これを防ぐためには、候補者の視点に立って募集要項や採用サイトの情報を見直す改善が必要です。
求めるスキルや経験といった企業側の要望だけでなく、候補者が知りたいであろう「入社後に得られる経験」「キャリアパス」「チームの雰囲気」「企業の課題」といった情報を具体的に記載します。

社員インタビューや一日の仕事の流れを紹介するコンテンツも、働くイメージを掴む助けとなります。
自社に本当にマッチする人材からの応募を増やすことが、結果的に歩留まり全体の改善に貢献します。
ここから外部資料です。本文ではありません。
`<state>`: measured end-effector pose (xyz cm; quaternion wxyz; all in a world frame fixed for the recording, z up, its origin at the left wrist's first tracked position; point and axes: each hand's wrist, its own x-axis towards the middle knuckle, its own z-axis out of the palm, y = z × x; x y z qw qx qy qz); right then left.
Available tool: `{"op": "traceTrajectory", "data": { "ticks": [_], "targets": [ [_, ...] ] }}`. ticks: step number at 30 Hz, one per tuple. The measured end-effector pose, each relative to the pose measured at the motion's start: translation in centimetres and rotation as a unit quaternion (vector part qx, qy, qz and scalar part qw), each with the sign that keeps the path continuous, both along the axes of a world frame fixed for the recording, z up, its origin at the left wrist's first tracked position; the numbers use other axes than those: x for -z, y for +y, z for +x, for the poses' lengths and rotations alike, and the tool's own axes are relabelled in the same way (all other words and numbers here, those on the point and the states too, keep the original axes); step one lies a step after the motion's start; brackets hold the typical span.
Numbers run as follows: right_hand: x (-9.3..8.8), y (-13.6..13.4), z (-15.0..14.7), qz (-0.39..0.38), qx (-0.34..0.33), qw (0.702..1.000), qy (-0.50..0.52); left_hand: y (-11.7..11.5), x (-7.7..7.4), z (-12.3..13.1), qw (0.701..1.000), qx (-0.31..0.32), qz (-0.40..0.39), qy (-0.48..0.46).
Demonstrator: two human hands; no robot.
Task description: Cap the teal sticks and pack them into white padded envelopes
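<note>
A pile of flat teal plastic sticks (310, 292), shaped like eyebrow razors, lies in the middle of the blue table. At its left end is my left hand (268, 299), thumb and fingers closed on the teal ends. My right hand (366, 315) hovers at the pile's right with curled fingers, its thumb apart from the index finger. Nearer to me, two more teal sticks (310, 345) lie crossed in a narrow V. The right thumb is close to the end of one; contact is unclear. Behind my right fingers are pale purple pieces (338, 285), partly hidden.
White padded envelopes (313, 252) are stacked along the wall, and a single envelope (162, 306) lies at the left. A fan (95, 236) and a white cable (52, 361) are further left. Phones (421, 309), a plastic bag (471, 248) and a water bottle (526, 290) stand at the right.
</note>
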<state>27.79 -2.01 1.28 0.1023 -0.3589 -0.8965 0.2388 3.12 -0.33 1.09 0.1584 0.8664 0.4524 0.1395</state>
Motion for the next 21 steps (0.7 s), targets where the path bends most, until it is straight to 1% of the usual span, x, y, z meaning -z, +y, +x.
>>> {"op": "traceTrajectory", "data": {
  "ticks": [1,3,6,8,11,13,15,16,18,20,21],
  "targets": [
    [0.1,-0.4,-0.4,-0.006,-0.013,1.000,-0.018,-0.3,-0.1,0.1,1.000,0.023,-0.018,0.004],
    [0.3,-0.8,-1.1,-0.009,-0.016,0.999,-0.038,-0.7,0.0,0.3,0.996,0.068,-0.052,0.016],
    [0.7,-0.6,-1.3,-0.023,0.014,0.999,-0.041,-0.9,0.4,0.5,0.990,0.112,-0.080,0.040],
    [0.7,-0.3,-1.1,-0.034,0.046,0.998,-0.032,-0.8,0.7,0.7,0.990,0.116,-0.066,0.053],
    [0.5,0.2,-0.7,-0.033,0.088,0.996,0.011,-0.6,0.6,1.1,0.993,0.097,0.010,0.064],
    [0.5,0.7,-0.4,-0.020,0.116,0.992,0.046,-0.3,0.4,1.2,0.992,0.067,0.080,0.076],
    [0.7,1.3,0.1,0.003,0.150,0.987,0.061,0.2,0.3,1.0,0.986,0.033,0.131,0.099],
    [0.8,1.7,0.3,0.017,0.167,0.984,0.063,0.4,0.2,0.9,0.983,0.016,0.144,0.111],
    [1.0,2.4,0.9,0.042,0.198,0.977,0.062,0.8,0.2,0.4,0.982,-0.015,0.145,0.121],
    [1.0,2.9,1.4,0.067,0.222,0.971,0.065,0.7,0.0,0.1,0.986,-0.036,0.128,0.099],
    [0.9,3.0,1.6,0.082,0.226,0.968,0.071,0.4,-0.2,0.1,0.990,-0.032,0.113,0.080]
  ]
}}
[関連] 大手企業がどのように採用広報施策を作っているのかを学べる セミナーアーカイブはこちら

【施策3】面接官のスキルアップと柔軟な面接方法で満足度を高める

面接官の印象は、候補者の入社意欲を大きく左右します。
面接官のスキルアップは歩留まり改善において重要な施策です。
面接官トレーニングを実施し、質問スキルや候補者の本音を引き出す傾聴力、企業の魅力を伝える方法などを習得させます。
評価基準を統一し、面接官による評価のばらつきをなくすことも不可欠です。

候補者の都合に合わせたオンライン面接や、業務時間外の面接設定など、柔軟な選考方法を取り入れることで、候補者の満足度を高めることができます。
こうした取り組みが、候補者体験の改善に直結します。

【施策4】面接や面談を通じて候補者の入社意欲を醸成する

面接を単なる評価の場ではなく、候補者の入社意欲を高める「動機付け」の機会と捉え直すことが、歩留まりの改善に有効です。候補者のキャリアビジョンや価値観を深く理解し、自社で働くことでそれらがどのように実現できるのかを具体的に示します。
一方的に質問するだけでなく、候補者からの質問時間を十分に確保し、真摯に回答する姿勢が信頼関係を築きます。

また、選考途中で現場の社員と話すカジュアルな面談の機会を設けることも効果的です。
仕事のやりがいやチームの雰囲気をリアルに伝えることで、候補者の入社後のイメージを膨らませます。

【施策5】内定者との定期的なコミュニケーションで不安を解消する

内定通知後から入社までの期間、内定者とのコミュニケーションを密に取ることは、内定辞退を防ぐための重要な改善策です。内定者懇親会や現場社員との座談会、社内イベントへの招待などを企画し、定期的な接点を設けます。
これにより、内定者は入社前に社内の雰囲気を知ることができ、同期や先輩社員との関係を築くことで帰属意識が高まります。

また、人事担当者から定期的に連絡を取り、入社手続きに関する質問に答えたり、近況をヒアリングしたりすることも、内定者の不安を解消し、安心感を与える上で効果的です。
丁寧なフォローが入社への橋渡しとなります。

まとめ



採用における歩留まりとは、各選考フローにおける通過率を意味し、採用活動の健全性を示す重要な指標です。
歩留まりを正しく理解し、自社の数値を計算して平均と比較することで、採用プロセスのどこに課題があるのかを客観的に把握できます。

歩留まりが低下する原因には、選考スピードの遅さや候補者フォローの不足など、様々な要因が考えられます。
本記事で解説した具体的な改善策を参考に、自社の採用プロセスを見直し、候補者一人ひとりと真摯に向き合うことが、採用成功につながります。
継続的な分析と改善を繰り返すことが重要です。